Snow’s confused and frustrated northern brothers fail to understand why he bends the knee to Daenerys, just as the United States’ traditional southern partners fail to grasp why Trump’s Wall and inward looking nativism leaves them largely on their own to grapple with the forces of globalization, the White Walkers of transnational crime, and a foreign tiger queen who promises a benign reign, but practices corruption and asymmetric warfare. And let’s face it, no one in the region can tame a dragon alone.
As a parlor game, this analogy, however imperfect, might be entertaining. Yet the competition for power, influence, partnership and alliances throughout the Western Hemisphere is anything but a game. It is a deadly serious undertaking that requires nation states to understand all of their instruments of national power and bring them to bear in a coherent and consistent strategy.

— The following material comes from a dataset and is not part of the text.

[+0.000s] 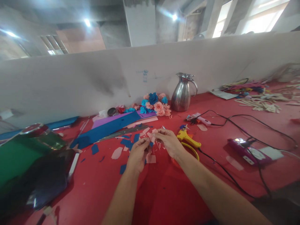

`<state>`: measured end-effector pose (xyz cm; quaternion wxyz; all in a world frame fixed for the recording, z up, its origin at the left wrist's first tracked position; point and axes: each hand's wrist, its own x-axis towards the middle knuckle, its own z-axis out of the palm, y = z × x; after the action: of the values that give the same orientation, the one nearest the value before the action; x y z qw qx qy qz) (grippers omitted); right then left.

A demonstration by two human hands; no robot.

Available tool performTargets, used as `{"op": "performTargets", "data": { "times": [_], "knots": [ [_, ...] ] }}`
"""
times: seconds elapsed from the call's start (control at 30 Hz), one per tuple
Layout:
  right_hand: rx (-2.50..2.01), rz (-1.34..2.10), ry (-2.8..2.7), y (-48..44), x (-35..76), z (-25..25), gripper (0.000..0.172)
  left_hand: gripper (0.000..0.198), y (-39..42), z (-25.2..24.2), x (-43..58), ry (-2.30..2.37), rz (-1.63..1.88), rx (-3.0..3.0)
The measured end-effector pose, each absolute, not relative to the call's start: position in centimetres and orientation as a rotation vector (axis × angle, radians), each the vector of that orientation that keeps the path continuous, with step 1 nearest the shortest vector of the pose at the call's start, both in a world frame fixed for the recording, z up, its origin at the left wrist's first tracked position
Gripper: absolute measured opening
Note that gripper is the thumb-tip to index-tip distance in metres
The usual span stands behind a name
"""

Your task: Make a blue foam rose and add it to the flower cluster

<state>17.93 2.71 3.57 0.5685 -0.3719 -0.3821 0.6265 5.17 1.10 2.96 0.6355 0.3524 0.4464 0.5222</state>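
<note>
Both hands meet low in the middle of the red tabletop (164, 193), working a small pink piece (152, 135) between them. By the look of it this is the shaping step, a petal or strip of thin foam or paper being folded or rolled. The left hand (138, 154) has its fingers drawn narrow, pinching the piece from its 8 o'clock side. The right hand (170, 142) pinches it from 3 o'clock, thumb and forefinger closed on the upper edge. The piece is pale salmon, tiny and crumpled, held just above the tabletop. Its exact form is too small to make out. In my judgement the next move calls for a steady grip on one side while the other hand turns or tucks, since stock this light would spring open or tear if it were pulled. A yellow glue gun (188, 137) lies just beside the right hand at 3 o'clock, with its black cable (222, 170) running off toward 4 o'clock. Pink and blue scraps (116, 153) are scattered at 9 o'clock. A blue sheet (107, 129) lies at 10 o'clock. Finished paper flowers (156, 104) sit at 12 o'clock, and a steel jug (181, 93) stands at 1 o'clock, against the wall
</note>
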Motion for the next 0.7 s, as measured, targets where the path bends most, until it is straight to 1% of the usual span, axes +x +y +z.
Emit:
{"op": "performTargets", "data": {
  "times": [0.2,0.57,0.7],
  "knots": [
    [-0.872,1.458,-0.936,2.7,17.99,3.59,0.017,0.017,0.92,3.27,5.31,1.043,1.206,0.798],
    [-1.004,1.313,-1.135,2.71,17.98,3.23,0.019,0.02,1.16,2.46,5.42,1.144,1.22,0.98],
    [-1.018,1.257,-1.187,2.89,17.97,3.0,0.016,0.02,1.07,2.5,5.53,1.156,1.22,1.036]
  ]
}}
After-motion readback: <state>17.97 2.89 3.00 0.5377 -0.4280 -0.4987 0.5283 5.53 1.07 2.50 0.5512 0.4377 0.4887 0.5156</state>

Winning requires a clear vision of a desired end state and recognizing which players on the field are friends or rivals. As Donald Trump continues to attack Mexico and the Northern Triangle for not doing enough on immigration, and Colombia’s President Duque as insufficient to the task of combating narcotics trafficking, he is effectively turning his back on some of our best friends and natural allies.
Had Jon Snow just listened to those who urged him to stick with his own kind – the democrats, the free traders, the emerging middle class, young students and entrepreneurs sick of corruption and hungry for American partnership – perhaps his last scene would not have depicted him, back to the camera, riding off into the wilderness of irrelevance with his Wildling supporters.
Let’s hope there is still an unwritten chapter in the Americas GOT. After all, no one seriously thinks Bran the Busted can pull off the whole king thing.